京都市民生・業務部門民間施設BEMS先行導入支援補助金の交付事例について

○BEMS導入の主な目的はデマンドカットである。入所者に不利益がないように体感的に確認しながら省エネに取り組んでいる。空調用の冷温水温度を,冬場45℃から39℃に下げたり,夏場11℃から16℃に上げたりしている。ファンコイルの詰りを冬場に解消したところ,暖房用温水温度を下げたにもかかわらず,体感的には暖かくなったと言われている。色々とやり尽くしたので,BEMSを導入して空調機の台数制御に取り組むことにした。

○BEMSで空調機を制御する場合,コンプレッサーを止めて送風状態にする方法とインバーターで能力を抑制する方法があり,インバーターでは送風状態とはならないので室内環境を最低限保証できる。削減効果を優先するのか,室内環境の維持を優先するのか色々な考え方がある。

総括(これまでの活動と取組について)

○大きな病院の取組みとして,3年間に20%以上の省エネをして1億円ぐらい削減した事例があったが,効果が非常に大きくすごいと感じた。問題は同じペースで省エネができるかどうかだと思う。FEMSで本質的なあるべき姿を考える動きがあるが,BEMSでも稼働率を上げて原単位を下げることができないものかと考えている。

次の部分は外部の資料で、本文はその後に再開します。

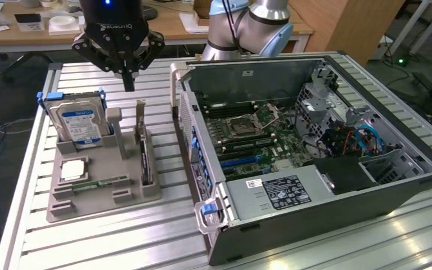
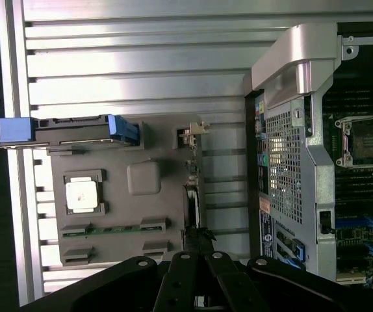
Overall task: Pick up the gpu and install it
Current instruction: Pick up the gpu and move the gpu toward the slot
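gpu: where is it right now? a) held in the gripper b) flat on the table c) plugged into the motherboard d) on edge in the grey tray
d: the gpu stands on edge in the grey tray, the gripper above it and apart from it.

Quick count: one grey parts holder (image 1: 88, 209) carrying one hard drive (image 1: 81, 126), one CPU (image 1: 74, 169), one memory stick (image 1: 96, 184) and one gpu (image 1: 147, 160), so four parts total. Then one open PC case (image 1: 336, 216) with one motherboard (image 1: 261, 140) inside, plus one gripper (image 1: 129, 84) on one robot arm (image 1: 250, 28).
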Tool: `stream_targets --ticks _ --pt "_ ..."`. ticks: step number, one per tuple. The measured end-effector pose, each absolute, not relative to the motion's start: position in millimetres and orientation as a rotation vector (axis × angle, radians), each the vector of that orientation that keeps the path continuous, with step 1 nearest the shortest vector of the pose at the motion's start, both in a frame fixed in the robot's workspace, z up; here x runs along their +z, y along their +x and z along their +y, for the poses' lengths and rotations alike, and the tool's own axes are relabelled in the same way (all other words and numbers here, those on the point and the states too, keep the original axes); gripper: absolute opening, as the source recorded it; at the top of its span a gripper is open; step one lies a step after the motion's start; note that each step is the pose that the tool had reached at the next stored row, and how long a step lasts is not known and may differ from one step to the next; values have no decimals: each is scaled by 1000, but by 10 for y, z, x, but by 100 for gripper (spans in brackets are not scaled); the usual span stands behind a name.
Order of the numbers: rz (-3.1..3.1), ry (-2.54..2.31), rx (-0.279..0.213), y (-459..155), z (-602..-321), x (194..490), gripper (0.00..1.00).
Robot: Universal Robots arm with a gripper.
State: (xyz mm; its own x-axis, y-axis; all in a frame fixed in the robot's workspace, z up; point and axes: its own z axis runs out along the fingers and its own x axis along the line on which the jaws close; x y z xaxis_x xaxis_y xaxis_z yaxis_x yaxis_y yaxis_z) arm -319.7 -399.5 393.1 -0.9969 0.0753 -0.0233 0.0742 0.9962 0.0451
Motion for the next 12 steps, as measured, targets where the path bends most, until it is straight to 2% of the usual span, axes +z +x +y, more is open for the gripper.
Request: stream_targets --ticks 1,2,4,6,10,12 --pt "3114 117 69 -3197 -3995 3931 17" --pt "3114 117 69 -3197 -3995 3931 17" --pt "3114 117 69 -3197 -3995 3931 29" --pt "3113 117 69 -3206 -3995 3930 29" --pt "3114 117 69 -3209 -3995 3930 53" --pt "3117 109 69 -3210 -3995 3924 53"
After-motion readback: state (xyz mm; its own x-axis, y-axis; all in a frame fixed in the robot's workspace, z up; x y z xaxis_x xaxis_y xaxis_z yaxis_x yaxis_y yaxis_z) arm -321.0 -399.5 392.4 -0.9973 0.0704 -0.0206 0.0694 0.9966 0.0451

○環境マネジメントシステムでもエネルギーの削減で手詰まり状態となっているが,本研究会の説明を聞いて,中小企業の方にもBEMSを勧める見通しがついたと感じている。

○BEMSが省エネに有効であると理解しているが,医療・福祉分野では今でも省エネに目が行き届かない状況にある。医療界では人件費が50%,医療材料が30%で支出のうちの80%を占め,介護施設では人件費が60~70%,もっと高いところもある。このように人件費と材料を抑制することが経営の主眼となっている。一方,計画停電があれば予算に計上されなくてもLED化する事例や環境マネジメントシステムに取り組む施設もあるので,省エネに目を向けさせるモチベーションがあれば,BEMSの導入が一気に進む可能性がある。

○電気料金の値上げや電力・ガスの自由化などエネルギー関連で話が盛り上がる中,医療機関だからこそ健康面や快適性をどう保証するのか,そこでBEMSをどのように活用するのか考えていく必要がある。

○病院の場合,専門家なしでBEMSを活用した省エネはできないため,その経費に危惧している。出来高払いや削減できた分の何%かを支払うのであれば,病院だけではなく中小企業でも積極的に取り組める。費用対効果が最も大きなポイントになると感じている。

○ESCO事業は,事業者が施設の省エネ工事を実施し,結果として削減された光熱費分から工事費用を支払うため,施設側が初期費用を負担する必要がない。このESCO事業とBEMSのマッチングがあってもいいと思う。

○施設の中にいても,数字を見る力やこの辺りに無駄がありそうだという感覚が育たないので,職員教育や省エネに力を入れていくべき時期だと感じている。

○桃陽病院という“点”でうまく行きかけている本研究会の成果を,“面”としてどのように広げていくのかが次の課題になると思う。

○来年度は,補助金を利用いただいた医療・福祉施設をモデルとして実証研究に取り組む。桃陽病院の取りまとめと情報発信に積極的に取り組み,エネルギー管理専門家の派遣とモデル施設への補助金も継続して実施する予定である。関係団体とBEMS事業者のマッチング,情報発信についても今年度以上に取り組んでいく。